Vinschgerwind: Kürzlich wurde der Bericht über sexuellen Missbrauch Minderjähriger und Schutzbefohlener, verfasst von einer renommierten Münchner Anwaltskanzlei und im Auftrag der Diözese Bozen-Brixen mit großem Medienecho veröffentlicht. Die Ordensgemeinschaften waren nicht dabei. Warum nicht?
Abt Philipp: Die Ordensgemeinschaften haben das Thema besprochen und schon lange vor meiner Amtszeit. Marienberg hatte die Stiftsschule und die Seelsorge in den inkorporierten Pfarreien. Mein Vorgänger Abt Markus hat bereits 2010 mit dem Freundeskreis Marienberg, in dem viele ehemaligen Schüler Mitglied sind, Kontakt aufgenommen und auf die damals neu eingerichtet Ombudsstelle verwiesen. Einige Fälle sind bei uns namhaft geworden und wir haben in unseren Archiven sämtliche Personalakten durchgesehen. Mit der Ombudsstelle haben wir die weitere Vorgangsweise immer abgeklärt. Einige Betroffenen wollten immer anonym bleiben, einige wollten keinen direkten Kontakt mit dem Kloster. Meine Vorgänger und ich respektierten und respektieren den Wunsch nach Anonymität. Ich habe unseren Archivar nochmals mit der Prüfung der Personalakten beauftragt. Gefunden wurde bislang nichts. Wir arbeiten aber nach wie vor daran.

Vinschgerwind: Welche Arbeitsfelder bzw. welche Kontakte nach außen sind Ihnen besonders wichtig?
Abt Philipp: Es gibt viele Kontakte, die ich dienstmäßig nach außen weiterpflege. Die Musikkapelle Burgeis hat mich wieder als Konzertsprecher angefragt, was ich gerne mache. Ich pflege Kontakte zu den Burgeiser Schützen und zu den Schützen im gesamten Bezirk Vinschgau. Ich bin in der Fürstenburg als Mitarbeiter im Heim tätig. Dort stehe ich für Gespräche für Schüler und für Mitarbeiter als Seelsorger zur Verfügung. Ich feiere mit den Schülern regelmäßig Gottesdienste, die sie mitgestalten. Da gibt es schöne Momente, weil man wieder geerdet wird. 180 Jugendlichen holen einen schon wieder auf den Boden der Tatsachen zurück. Ich bin bei der Südtiroler Bauernjugend dabei, bei der ich den Gottesdienst bei der Jahreshauptversammlung halte. Ich habe die Mitgliedschaft bei der Bauernjugend Sonnenberg unterschrieben und halte dort jährlich einen Gottesdienst. Weil der Motorradclub Red Lions sein Clubhaus in einem Hof von uns in Untermais hat, schau ich ab und zu dort mal vorbei und rede denen ins Gewissen (lacht). Das ist eine komplett andere Welt als die Klosterwelt; und doch sind sie sich in gewisser Hinsicht auch sehr ähnlich.

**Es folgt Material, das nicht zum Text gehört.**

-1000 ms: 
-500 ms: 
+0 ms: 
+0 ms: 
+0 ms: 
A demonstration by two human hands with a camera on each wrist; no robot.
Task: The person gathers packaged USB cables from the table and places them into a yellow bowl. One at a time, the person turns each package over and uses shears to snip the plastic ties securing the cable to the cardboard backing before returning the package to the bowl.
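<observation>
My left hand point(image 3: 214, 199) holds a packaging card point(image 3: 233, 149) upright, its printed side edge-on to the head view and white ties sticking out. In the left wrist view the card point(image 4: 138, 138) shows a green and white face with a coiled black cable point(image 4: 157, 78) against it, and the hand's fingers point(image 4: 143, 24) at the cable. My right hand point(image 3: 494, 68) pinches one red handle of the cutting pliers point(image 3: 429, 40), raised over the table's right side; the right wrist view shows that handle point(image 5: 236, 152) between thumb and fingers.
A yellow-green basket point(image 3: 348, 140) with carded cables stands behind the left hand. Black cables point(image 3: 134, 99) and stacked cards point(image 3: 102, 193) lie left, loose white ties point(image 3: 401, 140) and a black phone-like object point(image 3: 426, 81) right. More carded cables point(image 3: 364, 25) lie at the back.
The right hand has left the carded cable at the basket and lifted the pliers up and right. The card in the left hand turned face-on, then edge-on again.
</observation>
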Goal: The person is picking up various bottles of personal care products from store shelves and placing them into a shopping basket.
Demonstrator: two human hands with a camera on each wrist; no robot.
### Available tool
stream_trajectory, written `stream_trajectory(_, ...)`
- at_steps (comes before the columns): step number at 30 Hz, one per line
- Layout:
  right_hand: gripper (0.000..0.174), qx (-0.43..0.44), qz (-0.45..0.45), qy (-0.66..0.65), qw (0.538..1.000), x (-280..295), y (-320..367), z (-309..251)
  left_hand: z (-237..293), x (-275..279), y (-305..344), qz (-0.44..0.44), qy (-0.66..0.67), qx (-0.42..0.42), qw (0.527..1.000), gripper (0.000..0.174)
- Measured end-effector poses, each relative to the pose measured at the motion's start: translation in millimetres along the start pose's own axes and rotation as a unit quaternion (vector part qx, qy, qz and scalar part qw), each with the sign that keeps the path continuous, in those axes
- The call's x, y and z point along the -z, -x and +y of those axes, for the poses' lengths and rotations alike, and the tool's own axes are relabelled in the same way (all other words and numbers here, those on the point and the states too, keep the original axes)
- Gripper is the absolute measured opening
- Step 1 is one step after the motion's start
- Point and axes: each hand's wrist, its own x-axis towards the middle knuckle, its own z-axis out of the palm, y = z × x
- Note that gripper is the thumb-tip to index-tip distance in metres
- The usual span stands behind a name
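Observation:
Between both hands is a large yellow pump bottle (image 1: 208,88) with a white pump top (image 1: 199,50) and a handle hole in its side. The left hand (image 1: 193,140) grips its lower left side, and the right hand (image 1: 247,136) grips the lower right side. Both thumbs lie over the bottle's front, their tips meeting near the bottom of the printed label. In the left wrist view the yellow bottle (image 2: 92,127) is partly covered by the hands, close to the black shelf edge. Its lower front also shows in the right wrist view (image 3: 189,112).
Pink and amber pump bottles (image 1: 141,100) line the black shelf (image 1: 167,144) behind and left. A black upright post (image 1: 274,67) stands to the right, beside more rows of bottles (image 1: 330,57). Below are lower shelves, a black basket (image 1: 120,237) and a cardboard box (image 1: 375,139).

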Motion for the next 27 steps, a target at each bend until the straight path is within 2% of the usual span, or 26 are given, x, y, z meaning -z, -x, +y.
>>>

Vinschgerwind: Wie halten Sie sich fit?
Abt Philipp: Im Sommer bin ich mit dem E-Bike unterwegs. Sämtliche Erledigungen im oberen Vinschgau bis nach Laas macht der Abt mit dem E-Bike. Das tut gut. Einmal in der Woche gehe ich zum Fitnesstraining nach Prad. Die Arbeit eines Abtes ist eine sitzende mit viel Bürokratie; und auch beim Chorgebet sitzt man. Oder sie ist eine rennende Tätigkeit, Treppe hoch, Treppe runter (lacht). Einmal die Woche sporteln tut jedenfalls einfach gut.